Missing out on the opportunity to cast his vote due to his absence, Samuel Chase was able to return to Philadelphia to sign the Declaration of Independence on August 2. Although his wife died during the war and he was left to care for their four surviving children, he remained active in participating in the decisions affecting the Continental Army and their senior leadership, especially in promoting George Washington to command. He lost his seat in the Continental Congress in 1778, however, after attempting to use his inside knowledge to make money on the flour market while the governing body was approving the purchase of flour for the army. Although his reputation was severely damaged, his longtime friend came to his aid in 1783. William Paca, by then serving as governor of Maryland, sent Chase to England to sell the state's stock in the Bank of England, although it was politically and legally disputed. It took 20 years for the matter to finally be settled in Maryland's favor (and another 6 for Chase to receive his commission), but it also provided the opportunity for Samuel to meet and marry his second wife, Hannah. The couple sought to improve their situation by moving from Annapolis to Baltimore, and Samuel attempted to resume his legal practice as well as his political career. As an Antifederalist he opposed the writing and ratification of the Constitution, and it effectively ended his legislative career. As before, however, he had a powerful friend in a leadership position that was willing to help. George Washington's election, along with the ratification of the Bill of Rights, softened Chase's criticism of the Constitution, and in 1796 the president nominated him to the Supreme Court.

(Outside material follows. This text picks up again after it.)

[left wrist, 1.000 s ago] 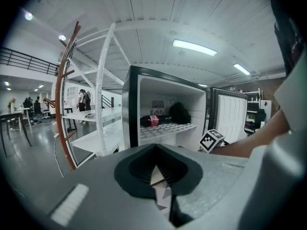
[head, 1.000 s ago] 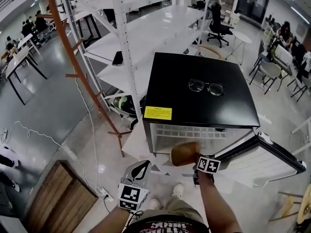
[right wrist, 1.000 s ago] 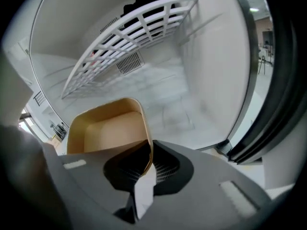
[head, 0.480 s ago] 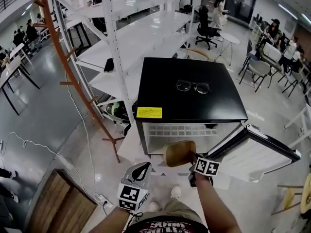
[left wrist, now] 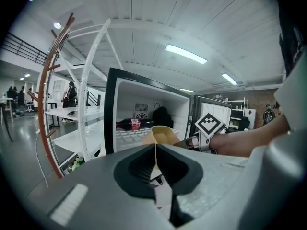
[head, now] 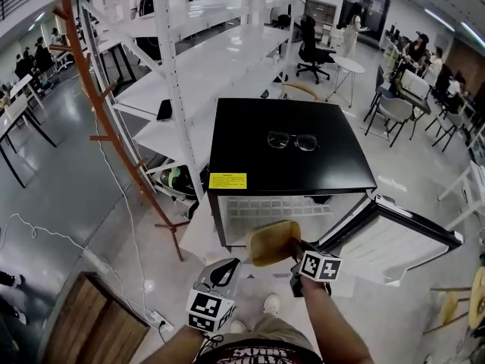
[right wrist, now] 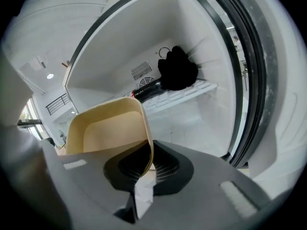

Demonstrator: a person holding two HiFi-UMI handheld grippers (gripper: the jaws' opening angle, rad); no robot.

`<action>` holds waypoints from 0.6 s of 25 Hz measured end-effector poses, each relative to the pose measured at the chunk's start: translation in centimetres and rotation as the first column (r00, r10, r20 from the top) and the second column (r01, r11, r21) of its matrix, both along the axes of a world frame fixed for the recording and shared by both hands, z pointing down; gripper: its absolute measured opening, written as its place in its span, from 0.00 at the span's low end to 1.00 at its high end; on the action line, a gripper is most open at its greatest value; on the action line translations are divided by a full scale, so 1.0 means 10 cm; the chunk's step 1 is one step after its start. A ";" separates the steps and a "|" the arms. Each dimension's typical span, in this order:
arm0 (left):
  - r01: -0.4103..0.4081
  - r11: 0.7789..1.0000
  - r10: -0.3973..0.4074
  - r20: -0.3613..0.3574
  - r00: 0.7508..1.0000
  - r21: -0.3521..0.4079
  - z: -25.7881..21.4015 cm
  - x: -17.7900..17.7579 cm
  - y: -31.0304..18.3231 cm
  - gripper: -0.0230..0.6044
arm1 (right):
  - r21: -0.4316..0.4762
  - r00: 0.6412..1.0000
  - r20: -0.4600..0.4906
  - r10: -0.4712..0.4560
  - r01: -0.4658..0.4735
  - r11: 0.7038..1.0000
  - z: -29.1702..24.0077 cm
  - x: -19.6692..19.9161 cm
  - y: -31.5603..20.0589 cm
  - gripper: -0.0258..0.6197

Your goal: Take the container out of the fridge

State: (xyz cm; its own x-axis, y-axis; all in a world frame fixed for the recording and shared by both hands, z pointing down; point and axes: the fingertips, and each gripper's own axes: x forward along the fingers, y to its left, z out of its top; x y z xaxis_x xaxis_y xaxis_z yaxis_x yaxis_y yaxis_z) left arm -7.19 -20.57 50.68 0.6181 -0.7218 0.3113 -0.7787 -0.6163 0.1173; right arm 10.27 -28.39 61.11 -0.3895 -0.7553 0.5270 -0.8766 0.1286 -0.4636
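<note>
A tan, open-topped container (head: pixel 271 242) hangs just in front of the open black mini fridge (head: pixel 288 150). My right gripper (head: pixel 295 250) is shut on its rim. In the right gripper view the container's (right wrist: pixel 108 131) wall runs down between the jaws of the right gripper (right wrist: pixel 146 164). My left gripper (head: pixel 226 265) hovers lower left of the container, shut and holding nothing. In the left gripper view its jaws meet in a thin line, and the container (left wrist: pixel 160 134) shows beyond the left gripper (left wrist: pixel 155 162). A cola bottle (left wrist: pixel 130 124) and a black object (right wrist: pixel 177 73) lie on the fridge shelf.
The fridge door (head: pixel 394 237) stands open to the right. Glasses (head: pixel 292 139) lie on the fridge top. A white shelving rack (head: pixel 174 74) and a wooden coat stand (head: pixel 98 105) stand to the left. A wooden board (head: pixel 98 317) lies on the floor at lower left.
My right gripper has lifted the container a little higher in front of the fridge opening. My left gripper has drifted slightly and stays shut.
</note>
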 end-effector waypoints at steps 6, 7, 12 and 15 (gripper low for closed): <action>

The final act of Samuel Chase's life was one of the most influential, as he helped ensure the balance of power between branches of government and establish Judicial authority to determine whether laws were contrary to the Constitution. As his views became increasingly Federalist he attracted the ire of Thomas Jefferson and other Democratic-Republicans, who rejected his decisions as political and partisan. In 1804, Jefferson arranged to have impeachment proceedings against Chase in an effort to dent the Federalist leanings of the Court. Acquitted by the Senate of all charges in 1805, he remains the only member of the Supreme Court to undergo impeachment proceedings. He held his position until his death in 1811.
The signature of Samuel Chase can be found as the second name on the third column beneath the Declaration of Independence, directly beneath that of John Hancock.